The song is a soft rock ballad structured around a guitar riff by Mike Rutherford, who also wrote the lyrics. The U.S. single included an edited version of the instrumental "Do the Neurotic" as the B-side; the UK edition featured the track "I'd Rather Be You".

Live performances
"Throwing It All Away" was performed live during the Invisible Touch, The Way We Walk, Calling All Stations and Turn It On Again tours; aside from the 1986 leg of the Invisible Touch tour, the song was transposed to a lower key to accommodate Collins' deepening voice (or Ray Wilson's deeper voice in the case of the Calling All Stations tour).

The song was also performed live on the 2018 North American and Latin American legs of Collins' solo Not Dead Yet Tour.

A live version appears on the CDs of The Way We Walk, Volume One: The Shorts and Live Over Europe 2007 and the When in Rome 2007 DVD.
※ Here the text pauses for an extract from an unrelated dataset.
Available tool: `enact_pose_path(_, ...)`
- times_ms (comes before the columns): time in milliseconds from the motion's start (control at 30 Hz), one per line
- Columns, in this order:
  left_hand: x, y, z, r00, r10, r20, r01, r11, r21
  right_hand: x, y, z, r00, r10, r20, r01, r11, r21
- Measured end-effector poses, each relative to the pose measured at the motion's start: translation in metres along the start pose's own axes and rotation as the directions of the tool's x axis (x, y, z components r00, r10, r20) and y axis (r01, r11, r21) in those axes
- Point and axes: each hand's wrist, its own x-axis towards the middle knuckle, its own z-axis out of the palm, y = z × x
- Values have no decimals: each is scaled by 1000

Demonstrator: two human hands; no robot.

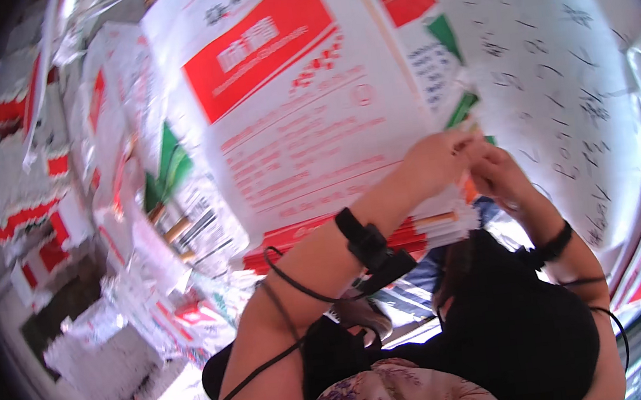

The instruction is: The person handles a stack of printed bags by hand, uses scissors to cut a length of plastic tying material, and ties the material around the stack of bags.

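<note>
My left hand (pixel 449 157) and my right hand (pixel 499 172) meet at the right edge of a stack of flat white printed bags (pixel 303 143) with a red band. The fingers of both are closed in a pinch, fingertips close together. What they hold is small and partly hidden by the fingers. Just beyond them shows a green strip (pixel 464 109) with a pale orange part beside it. My left forearm crosses the near right corner of the stack. Red and white folded edges (pixel 437 228) of the stacked bags show below my left wrist.
To the right lies a large white sack (pixel 551 90) with black handwriting. More bundles of red and white bags (pixel 49 221) are piled at the left. Grey blocky bundles (pixel 110 355) sit at the lower left. Black cables (pixel 285 313) run from the straps along my forearms.
</note>
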Motion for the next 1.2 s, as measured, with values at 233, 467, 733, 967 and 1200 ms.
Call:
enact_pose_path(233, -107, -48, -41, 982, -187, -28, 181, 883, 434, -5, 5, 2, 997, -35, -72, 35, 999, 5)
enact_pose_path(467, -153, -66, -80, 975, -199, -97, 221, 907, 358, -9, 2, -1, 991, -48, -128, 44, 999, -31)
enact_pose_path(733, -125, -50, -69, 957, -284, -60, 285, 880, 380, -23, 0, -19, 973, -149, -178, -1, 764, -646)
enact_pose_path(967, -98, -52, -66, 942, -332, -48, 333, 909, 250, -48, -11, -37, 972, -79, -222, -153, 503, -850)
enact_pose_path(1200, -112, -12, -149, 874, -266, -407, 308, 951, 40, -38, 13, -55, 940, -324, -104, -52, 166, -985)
During the intro and just before the end of the live performances, Collins would engage in call and response with the audience using nonsense language. Predominantly Collins would chant "Deeee Da Daaayyyyy" and the audience would in turn reply.

Music video
A music video for the song was composed of soundcheck footage and shots of the band travelling while on their Invisible Touch Tour of North America, much of which was filmed by Collins on his 1985 Sony Handycam, mostly filmed in Toronto (Exhibition Stadium) and Detroit (Joe Louis Arena). It is featured on their DVD The Video Show.

Reception
Billboard called it a "dance ballad" that sounds a lot like "a cheerier version" of Collins' earlier single "Take Me Home."   In Billboard magazine's Critics' Choice at the end of 1986, Kim Freeman chose the song as No. 7 in his top ten countdown, describing it as "a rare ballad that isn't too sappy to enjoy".  Cash Box called it "romantic and wistful."

Stevie Chick, writing for The Guardian in 2014, called the song a "genuinely affecting ballad" but observed its similarity to Collins' solo work, stating it "could have easily fitted on his solo albums".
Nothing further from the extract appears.